§ Aim of the exercise: How many lines of these entries include the string "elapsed"? State the number alone.

==== Input data

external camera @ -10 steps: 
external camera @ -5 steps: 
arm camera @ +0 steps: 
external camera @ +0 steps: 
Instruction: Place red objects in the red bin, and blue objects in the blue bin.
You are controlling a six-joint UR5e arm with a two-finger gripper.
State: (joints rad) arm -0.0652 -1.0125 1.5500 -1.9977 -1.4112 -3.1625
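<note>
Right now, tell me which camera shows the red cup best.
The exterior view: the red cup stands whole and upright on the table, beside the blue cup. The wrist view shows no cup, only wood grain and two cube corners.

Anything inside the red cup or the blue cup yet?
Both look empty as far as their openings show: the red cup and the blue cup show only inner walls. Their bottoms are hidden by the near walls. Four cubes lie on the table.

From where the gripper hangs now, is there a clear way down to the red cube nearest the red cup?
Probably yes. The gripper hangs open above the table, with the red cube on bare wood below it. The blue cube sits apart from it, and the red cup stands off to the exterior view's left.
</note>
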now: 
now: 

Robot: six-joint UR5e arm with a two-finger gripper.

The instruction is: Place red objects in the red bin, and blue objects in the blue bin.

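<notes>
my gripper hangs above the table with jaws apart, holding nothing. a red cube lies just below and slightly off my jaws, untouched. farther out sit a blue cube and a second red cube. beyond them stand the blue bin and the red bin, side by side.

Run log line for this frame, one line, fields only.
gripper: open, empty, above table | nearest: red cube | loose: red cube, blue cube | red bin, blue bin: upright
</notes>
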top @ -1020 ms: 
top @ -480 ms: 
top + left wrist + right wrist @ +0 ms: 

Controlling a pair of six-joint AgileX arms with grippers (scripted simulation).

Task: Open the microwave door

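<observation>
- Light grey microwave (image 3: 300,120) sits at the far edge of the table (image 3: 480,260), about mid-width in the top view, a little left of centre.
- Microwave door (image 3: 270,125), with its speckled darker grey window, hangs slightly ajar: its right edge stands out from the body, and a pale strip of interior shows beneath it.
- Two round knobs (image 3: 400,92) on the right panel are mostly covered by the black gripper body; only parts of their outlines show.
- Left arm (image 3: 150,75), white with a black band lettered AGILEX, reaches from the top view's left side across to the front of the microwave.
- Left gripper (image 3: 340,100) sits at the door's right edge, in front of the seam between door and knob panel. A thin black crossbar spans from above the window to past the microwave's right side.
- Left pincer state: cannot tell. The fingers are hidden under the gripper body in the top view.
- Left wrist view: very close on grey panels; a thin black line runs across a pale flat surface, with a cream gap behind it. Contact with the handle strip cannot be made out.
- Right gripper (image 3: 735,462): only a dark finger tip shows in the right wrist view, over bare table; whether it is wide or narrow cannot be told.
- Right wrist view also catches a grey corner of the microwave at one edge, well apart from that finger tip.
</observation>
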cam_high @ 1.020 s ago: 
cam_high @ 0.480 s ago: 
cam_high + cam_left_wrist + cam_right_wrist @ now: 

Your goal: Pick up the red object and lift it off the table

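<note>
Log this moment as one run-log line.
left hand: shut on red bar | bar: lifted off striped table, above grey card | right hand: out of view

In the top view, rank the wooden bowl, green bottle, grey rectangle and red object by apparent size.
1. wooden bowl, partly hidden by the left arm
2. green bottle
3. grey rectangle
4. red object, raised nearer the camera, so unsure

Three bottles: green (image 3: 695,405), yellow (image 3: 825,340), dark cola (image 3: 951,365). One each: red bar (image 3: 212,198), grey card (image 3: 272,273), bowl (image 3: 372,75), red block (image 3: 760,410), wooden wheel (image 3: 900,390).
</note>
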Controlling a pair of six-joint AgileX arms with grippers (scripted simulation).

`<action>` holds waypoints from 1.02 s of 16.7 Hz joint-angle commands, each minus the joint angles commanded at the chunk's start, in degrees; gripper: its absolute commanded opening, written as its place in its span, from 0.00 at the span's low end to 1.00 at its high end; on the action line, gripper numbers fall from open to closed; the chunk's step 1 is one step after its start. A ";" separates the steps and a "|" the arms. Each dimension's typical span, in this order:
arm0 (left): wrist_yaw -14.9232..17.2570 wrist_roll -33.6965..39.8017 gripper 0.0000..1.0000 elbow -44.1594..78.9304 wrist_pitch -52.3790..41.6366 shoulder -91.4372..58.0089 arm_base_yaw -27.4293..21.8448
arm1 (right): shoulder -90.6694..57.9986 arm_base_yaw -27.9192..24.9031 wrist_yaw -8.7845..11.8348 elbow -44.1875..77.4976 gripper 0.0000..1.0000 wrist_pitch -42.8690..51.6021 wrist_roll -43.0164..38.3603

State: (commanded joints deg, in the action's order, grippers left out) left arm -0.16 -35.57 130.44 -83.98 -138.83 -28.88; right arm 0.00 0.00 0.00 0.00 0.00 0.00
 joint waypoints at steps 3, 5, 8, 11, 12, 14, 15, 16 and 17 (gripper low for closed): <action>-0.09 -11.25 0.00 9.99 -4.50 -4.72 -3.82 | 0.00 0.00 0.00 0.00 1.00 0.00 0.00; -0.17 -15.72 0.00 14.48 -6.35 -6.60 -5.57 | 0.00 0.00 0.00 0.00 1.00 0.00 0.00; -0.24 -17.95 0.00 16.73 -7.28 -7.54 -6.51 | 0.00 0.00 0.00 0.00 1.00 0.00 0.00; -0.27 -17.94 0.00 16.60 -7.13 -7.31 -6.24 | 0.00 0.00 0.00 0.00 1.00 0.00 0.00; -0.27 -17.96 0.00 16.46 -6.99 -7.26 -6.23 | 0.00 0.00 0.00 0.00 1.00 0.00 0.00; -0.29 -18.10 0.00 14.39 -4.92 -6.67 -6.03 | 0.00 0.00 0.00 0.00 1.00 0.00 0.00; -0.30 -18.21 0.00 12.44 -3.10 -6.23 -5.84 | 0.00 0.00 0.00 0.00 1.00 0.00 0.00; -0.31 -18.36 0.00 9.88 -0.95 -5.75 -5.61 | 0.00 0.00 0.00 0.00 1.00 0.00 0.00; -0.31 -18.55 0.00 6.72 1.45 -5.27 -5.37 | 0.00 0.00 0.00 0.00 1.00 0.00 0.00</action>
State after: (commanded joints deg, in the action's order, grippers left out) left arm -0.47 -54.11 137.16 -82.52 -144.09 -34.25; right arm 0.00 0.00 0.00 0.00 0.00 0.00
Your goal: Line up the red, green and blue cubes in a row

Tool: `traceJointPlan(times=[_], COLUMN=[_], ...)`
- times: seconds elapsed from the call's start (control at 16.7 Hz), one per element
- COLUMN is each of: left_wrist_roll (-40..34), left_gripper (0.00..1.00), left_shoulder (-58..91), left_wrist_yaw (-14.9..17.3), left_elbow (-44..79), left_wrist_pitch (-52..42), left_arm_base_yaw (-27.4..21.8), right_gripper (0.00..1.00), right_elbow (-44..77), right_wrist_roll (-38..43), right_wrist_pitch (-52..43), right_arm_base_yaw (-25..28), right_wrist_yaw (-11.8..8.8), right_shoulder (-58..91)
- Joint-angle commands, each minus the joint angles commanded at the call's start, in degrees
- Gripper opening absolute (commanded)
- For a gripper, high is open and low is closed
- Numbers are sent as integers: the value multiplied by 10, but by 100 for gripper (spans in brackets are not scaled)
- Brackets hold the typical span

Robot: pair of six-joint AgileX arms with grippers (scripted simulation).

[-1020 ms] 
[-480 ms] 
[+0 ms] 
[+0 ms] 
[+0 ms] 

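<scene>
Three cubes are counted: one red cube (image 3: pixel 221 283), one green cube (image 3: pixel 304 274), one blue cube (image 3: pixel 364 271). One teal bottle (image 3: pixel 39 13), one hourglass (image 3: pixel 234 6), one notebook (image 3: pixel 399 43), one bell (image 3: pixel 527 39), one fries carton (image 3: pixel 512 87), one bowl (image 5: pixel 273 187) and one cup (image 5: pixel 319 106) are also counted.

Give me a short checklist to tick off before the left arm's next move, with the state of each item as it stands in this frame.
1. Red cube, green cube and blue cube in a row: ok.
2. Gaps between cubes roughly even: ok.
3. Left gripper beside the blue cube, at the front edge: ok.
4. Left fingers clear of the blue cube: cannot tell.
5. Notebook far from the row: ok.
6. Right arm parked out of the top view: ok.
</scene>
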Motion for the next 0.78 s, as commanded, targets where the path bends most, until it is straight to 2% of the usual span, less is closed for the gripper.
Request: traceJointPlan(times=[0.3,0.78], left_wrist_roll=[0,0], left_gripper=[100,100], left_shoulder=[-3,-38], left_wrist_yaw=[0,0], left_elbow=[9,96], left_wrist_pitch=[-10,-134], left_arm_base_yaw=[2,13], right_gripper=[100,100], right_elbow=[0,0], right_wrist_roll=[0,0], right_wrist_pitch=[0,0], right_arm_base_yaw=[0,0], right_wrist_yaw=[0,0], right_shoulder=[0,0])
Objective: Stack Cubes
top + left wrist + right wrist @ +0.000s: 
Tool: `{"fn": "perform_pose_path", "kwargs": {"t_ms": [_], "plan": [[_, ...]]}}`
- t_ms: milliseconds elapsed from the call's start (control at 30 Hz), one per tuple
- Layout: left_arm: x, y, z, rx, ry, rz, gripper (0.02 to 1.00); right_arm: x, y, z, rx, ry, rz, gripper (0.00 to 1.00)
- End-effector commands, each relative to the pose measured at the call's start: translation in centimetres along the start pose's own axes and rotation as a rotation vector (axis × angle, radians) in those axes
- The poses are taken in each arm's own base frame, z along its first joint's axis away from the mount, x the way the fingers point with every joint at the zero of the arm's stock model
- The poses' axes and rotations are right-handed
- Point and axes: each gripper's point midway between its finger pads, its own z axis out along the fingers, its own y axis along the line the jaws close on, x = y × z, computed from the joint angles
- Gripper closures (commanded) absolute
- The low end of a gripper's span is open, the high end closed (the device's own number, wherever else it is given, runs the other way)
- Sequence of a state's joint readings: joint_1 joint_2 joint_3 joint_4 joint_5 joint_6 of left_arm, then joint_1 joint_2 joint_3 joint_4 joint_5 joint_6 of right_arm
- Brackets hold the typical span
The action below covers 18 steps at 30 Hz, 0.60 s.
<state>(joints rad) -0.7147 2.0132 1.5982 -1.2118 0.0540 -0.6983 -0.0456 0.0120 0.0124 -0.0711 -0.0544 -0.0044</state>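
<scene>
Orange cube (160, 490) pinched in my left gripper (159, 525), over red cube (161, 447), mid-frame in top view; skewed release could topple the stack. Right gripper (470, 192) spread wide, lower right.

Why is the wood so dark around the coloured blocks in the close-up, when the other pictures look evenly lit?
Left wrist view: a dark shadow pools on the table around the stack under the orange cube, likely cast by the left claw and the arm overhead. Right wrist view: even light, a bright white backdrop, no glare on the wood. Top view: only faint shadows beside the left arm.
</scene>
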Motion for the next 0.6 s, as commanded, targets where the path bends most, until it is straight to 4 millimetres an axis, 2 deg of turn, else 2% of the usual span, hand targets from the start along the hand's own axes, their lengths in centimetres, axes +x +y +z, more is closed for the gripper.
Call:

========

§ Task response: 2